Segundo o decano do STF, o episódio ressalta a necessidade de avançar na regulamentação do tratamento de dados na esfera criminal, por meio da chamada Lei Geral de Proteção de Dados na área penal (LGPD Penal). "Esse cenário evidencia a necessidade inadiável da aprovação da LGPD Penal, garantindo que o tratamento de dados na esfera criminal não seja subvertido em ferramenta de opressão. Ao transformar o que deveria ser uma investigação técnica em um espetáculo e em um verdadeiro ato de linchamento moral, o sistema incorre em nítida afronta à dignidade humana e aos direitos fundamentais", frisou.

O advogado de Martha, Lúcio de Constantino, afirmou que pretende adotar "todas as providências cabíveis" para proteger os direitos da modelo, incluindo medidas judiciais e extrajudiciais contra pessoas ou perfis responsáveis pela divulgação do conteúdo. Conforme enfatizou, a exposição das conversas representa violação da intimidade e não contribui para o esclarecimento das suspeitas investigadas. Segundo o advogado, a modelo e influenciadora não tinha qualquer conexão com o ex-banqueiro há cerca de seis meses e que "jamais esteve envolvida em qualquer tipo de ilicitude penal".

A defesa de Martha afirma que o conteúdo teria sido extraído de celulares de Vorcaro apreendidos pela PF em etapas anteriores da investigação do Master. Após o envio de parte desse material à CPMI do INSS, algumas mensagens vieram a público e passaram a ser reproduzidas nas redes sociais e na imprensa.
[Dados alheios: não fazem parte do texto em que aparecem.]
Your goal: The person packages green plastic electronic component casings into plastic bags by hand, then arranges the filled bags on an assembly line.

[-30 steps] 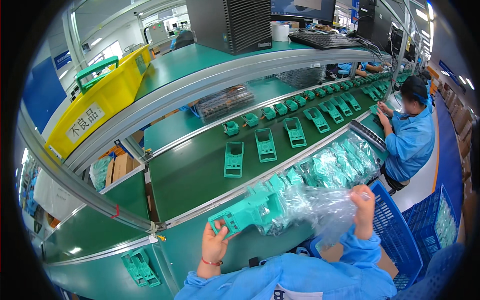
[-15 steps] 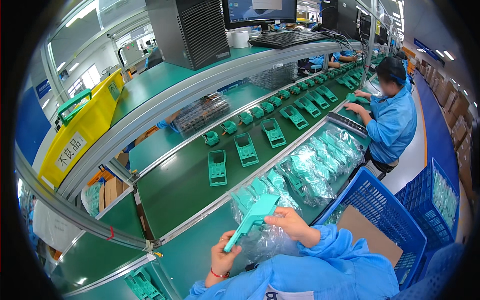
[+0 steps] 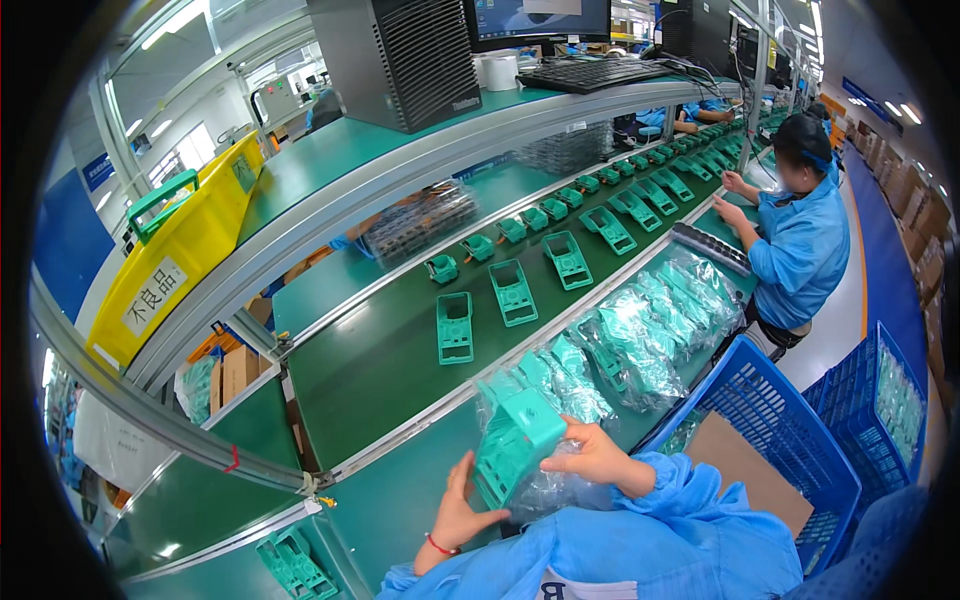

Antes da manifestação do advogado da influenciadora, o empresário Tomas Graeff, pai de Martha, se pronunciou pelo Instagram para dizer que apoia a filha. Na postagem publicada domingo, ele destaca a relação familiar e afirma ser um pai orgulhoso. "Ser pai da Martha é mais do que orgulho. É um estado de espírito impossível de ser expresso em palavras", escreveu.